The entries below are to be transcribed in full, without their images.
+++ Task data
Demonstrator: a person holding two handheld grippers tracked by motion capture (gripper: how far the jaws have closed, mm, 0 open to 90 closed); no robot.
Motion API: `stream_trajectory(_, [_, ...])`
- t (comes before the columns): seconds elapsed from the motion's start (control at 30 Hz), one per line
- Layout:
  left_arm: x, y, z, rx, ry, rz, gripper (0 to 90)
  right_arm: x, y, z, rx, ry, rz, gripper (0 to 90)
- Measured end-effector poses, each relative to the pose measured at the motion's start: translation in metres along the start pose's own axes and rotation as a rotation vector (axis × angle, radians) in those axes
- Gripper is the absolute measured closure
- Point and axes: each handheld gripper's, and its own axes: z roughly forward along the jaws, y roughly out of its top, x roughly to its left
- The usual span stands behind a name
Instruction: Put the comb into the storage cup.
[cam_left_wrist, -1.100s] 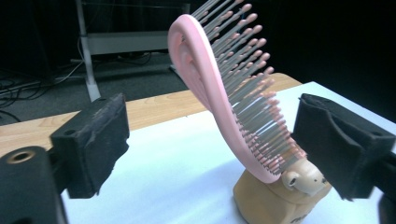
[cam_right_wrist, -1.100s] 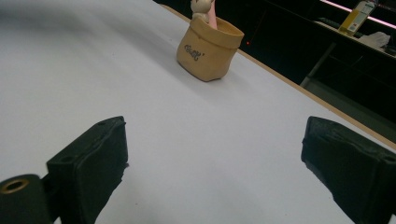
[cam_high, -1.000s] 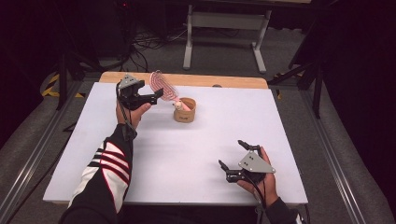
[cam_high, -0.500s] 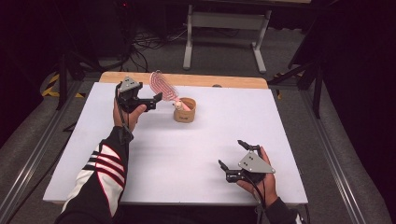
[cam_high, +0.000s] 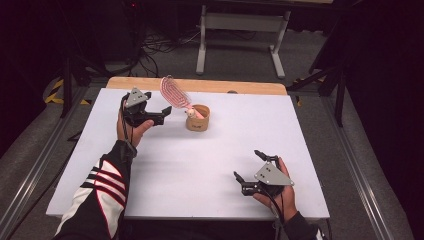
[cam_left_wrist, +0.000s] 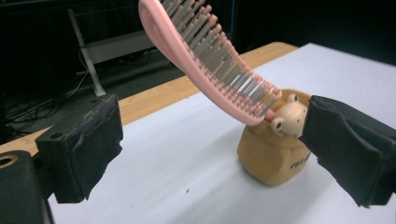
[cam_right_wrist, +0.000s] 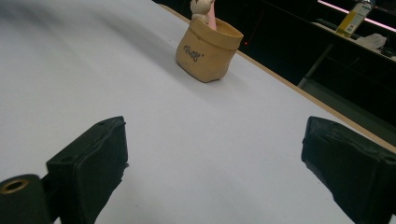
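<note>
A pink hairbrush (cam_high: 175, 92) stands handle-down in a small tan cup (cam_high: 198, 119) at the back middle of the white table (cam_high: 200, 170), leaning left. A small tan animal figure (cam_left_wrist: 286, 117) peeks from the cup (cam_left_wrist: 270, 157) beside the brush (cam_left_wrist: 212, 63). My left gripper (cam_high: 159, 110) hovers just left of the cup, open, with nothing between its jaws; the left gripper view (cam_left_wrist: 215, 154) frames brush and cup between them. My right gripper (cam_high: 248, 164) rests open near the front right edge, and its view (cam_right_wrist: 219, 163) looks across bare table at the cup (cam_right_wrist: 208, 50).
A wooden strip (cam_high: 235, 86) runs along the table's far edge. Beyond it are a metal stand (cam_high: 240, 35) and cables (cam_high: 165, 42) on the floor. Rails flank the table on both sides.
My left gripper has drifted slightly toward the person, staying open beside the brush. The right gripper, brush and cup have not moved.
</note>
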Motion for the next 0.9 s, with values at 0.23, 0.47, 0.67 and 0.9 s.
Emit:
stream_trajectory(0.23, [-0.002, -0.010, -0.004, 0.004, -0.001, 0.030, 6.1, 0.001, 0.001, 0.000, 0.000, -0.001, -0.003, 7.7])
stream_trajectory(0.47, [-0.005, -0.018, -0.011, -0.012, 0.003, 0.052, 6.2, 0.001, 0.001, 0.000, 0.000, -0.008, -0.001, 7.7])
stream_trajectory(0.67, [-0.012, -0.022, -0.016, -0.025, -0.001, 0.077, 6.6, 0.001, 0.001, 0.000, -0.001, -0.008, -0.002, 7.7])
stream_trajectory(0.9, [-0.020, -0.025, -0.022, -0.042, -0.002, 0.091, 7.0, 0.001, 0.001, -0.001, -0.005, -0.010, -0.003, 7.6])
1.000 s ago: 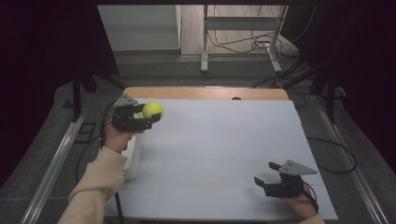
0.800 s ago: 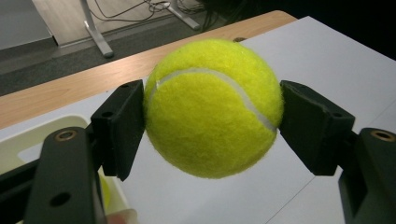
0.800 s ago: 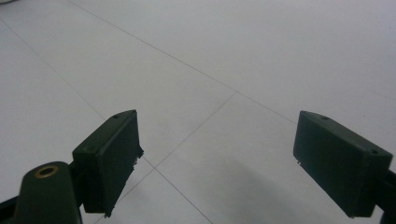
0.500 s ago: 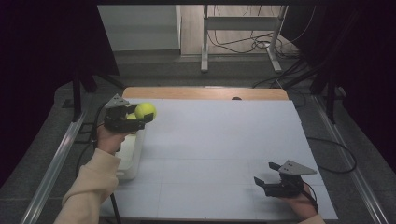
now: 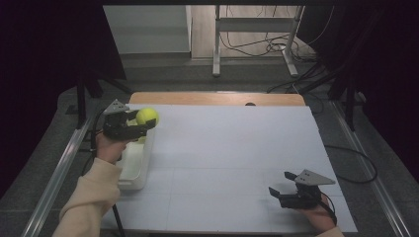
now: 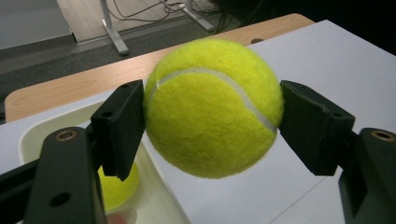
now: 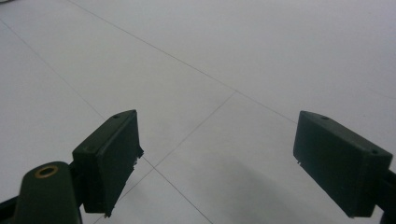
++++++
Response:
Demonstrator: a person holding two handheld grippers tracked by motion capture (gripper: how far the jaws have closed, mm, 0 open to 90 closed); no robot.
Motion API: `stream_trajectory(_, [_, ...])`
- t (comes before the columns): seconds elapsed from the motion's start (control at 30 Hz), one per line
- Layout:
  left_arm: x, y, z, rx, ry, rz, gripper (0 to 90)
  right_arm: x, y, z, rx, ry, rz, gripper (0 to 90)
- Measured end-effector poses, each relative to the pose measured at the motion's start: translation in metres along the start pose's own axes and rotation as a rotation vector (axis × angle, radians) in those axes
- Gripper is the absolute measured closure
- Point and axes: each handheld gripper's, and its own axes: z roughly forward along the jaws, y roughly out of its top, x roughly to its left
- The usual span stands behind a name
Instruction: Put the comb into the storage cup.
[cam_left_wrist, -1.100s] 
[cam_right_wrist, -1.100s] 
[cam_high, -1.000s] 
[cam_high, -0.500s] 
[cam_high, +0.000s] 
[cam_left_wrist, +0.000s] 
[cam_right_wrist, +0.000s] 
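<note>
A pink hairbrush (cam_high: 175, 92) stands handle-down in a small tan cup (cam_high: 198, 119) at the back middle of the white table (cam_high: 200, 170), leaning left. A small tan animal figure (cam_left_wrist: 286, 117) peeks from the cup (cam_left_wrist: 270, 157) beside the brush (cam_left_wrist: 212, 63). My left gripper (cam_high: 159, 110) hovers just left of the cup, open, with nothing between its jaws; the left gripper view (cam_left_wrist: 215, 154) frames brush and cup between them. My right gripper (cam_high: 248, 164) rests open near the front right edge, and its view (cam_right_wrist: 219, 163) looks across bare table at the cup (cam_right_wrist: 208, 50).
A wooden strip (cam_high: 235, 86) runs along the table's far edge. Beyond it are a metal stand (cam_high: 240, 35) and cables (cam_high: 165, 42) on the floor. Rails flank the table on both sides.
My left gripper has drifted slightly toward the person, staying open beside the brush. The right gripper, brush and cup have not moved.
</note>
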Motion for the next 0.9 s, with values at 0.23, 0.47, 0.67 and 0.9 s.
Emit:
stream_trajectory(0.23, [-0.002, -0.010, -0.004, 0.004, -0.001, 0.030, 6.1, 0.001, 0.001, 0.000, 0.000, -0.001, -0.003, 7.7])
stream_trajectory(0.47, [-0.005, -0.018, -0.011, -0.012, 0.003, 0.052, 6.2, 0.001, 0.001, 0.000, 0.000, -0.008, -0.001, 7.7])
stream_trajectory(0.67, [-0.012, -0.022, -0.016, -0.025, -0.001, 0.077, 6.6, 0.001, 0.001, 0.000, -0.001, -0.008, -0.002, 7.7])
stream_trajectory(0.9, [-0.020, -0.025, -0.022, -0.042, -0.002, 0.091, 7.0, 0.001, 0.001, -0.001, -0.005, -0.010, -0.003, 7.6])
1.000 s ago: 
0.800 s ago: 
0.800 s ago: 
0.500 s ago: 
now: 
now: 
now: 

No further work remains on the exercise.